### PROBLEM TO WORK ON
Exactly the lines from the one containing "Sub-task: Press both" to the last line of the records, inclusive, are to be transcribed; include no others.

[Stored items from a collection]
Content starts

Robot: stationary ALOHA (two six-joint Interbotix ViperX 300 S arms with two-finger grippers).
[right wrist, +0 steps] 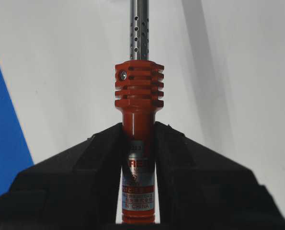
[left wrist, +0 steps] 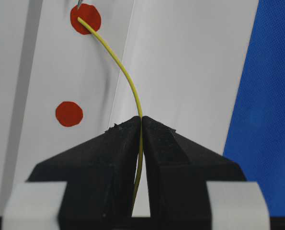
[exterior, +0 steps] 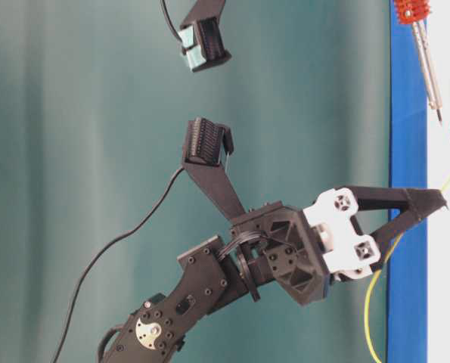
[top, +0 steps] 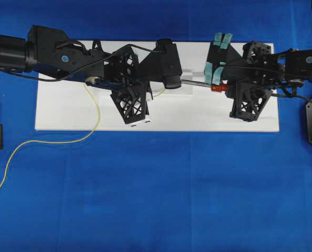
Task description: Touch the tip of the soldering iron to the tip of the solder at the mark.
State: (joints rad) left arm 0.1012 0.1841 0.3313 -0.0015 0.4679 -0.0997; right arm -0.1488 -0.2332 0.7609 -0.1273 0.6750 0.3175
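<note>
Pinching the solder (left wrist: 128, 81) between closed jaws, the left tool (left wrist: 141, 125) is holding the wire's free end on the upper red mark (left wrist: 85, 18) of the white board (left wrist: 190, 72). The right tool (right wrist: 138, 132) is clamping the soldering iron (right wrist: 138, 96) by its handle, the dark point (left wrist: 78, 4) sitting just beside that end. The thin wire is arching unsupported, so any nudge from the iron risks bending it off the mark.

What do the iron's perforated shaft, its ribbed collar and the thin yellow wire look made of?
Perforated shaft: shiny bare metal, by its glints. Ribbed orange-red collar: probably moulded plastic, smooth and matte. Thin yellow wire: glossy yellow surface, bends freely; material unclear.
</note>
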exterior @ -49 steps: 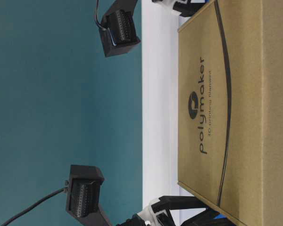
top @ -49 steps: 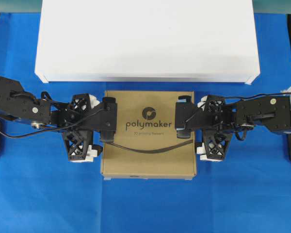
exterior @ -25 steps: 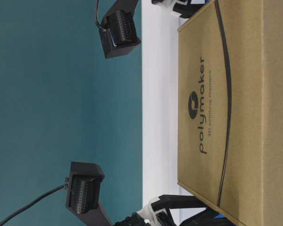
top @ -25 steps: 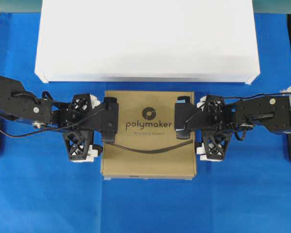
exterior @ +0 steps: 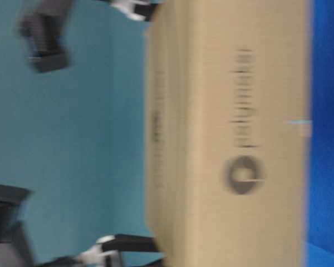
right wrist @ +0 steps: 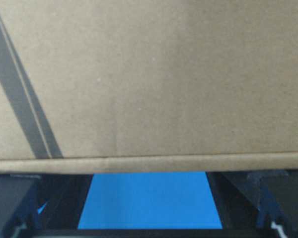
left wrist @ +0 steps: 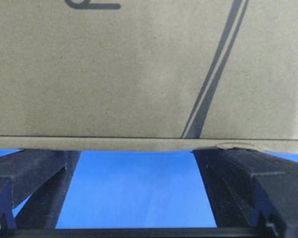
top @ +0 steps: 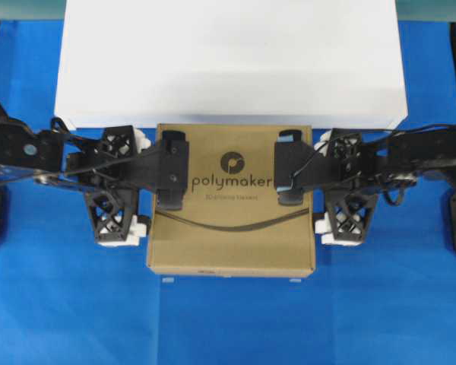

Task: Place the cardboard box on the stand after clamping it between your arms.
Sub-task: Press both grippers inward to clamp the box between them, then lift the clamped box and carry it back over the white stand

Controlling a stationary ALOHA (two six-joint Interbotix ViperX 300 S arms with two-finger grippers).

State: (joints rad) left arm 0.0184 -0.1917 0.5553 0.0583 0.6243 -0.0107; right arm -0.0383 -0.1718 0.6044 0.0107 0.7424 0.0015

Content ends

### SOLUTION BELOW
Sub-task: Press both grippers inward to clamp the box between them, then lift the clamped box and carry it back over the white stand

Controlling a stationary ALOHA (two six-joint Interbotix ViperX 300 S arms with two-finger grippers).

State: (joints rad) left arm 0.0184 -0.1917 0.5553 0.0583 0.6243 -0.0107; right arm -0.0383 -0.1718 0.6044 0.0107 0.7424 0.0015

This concludes the response.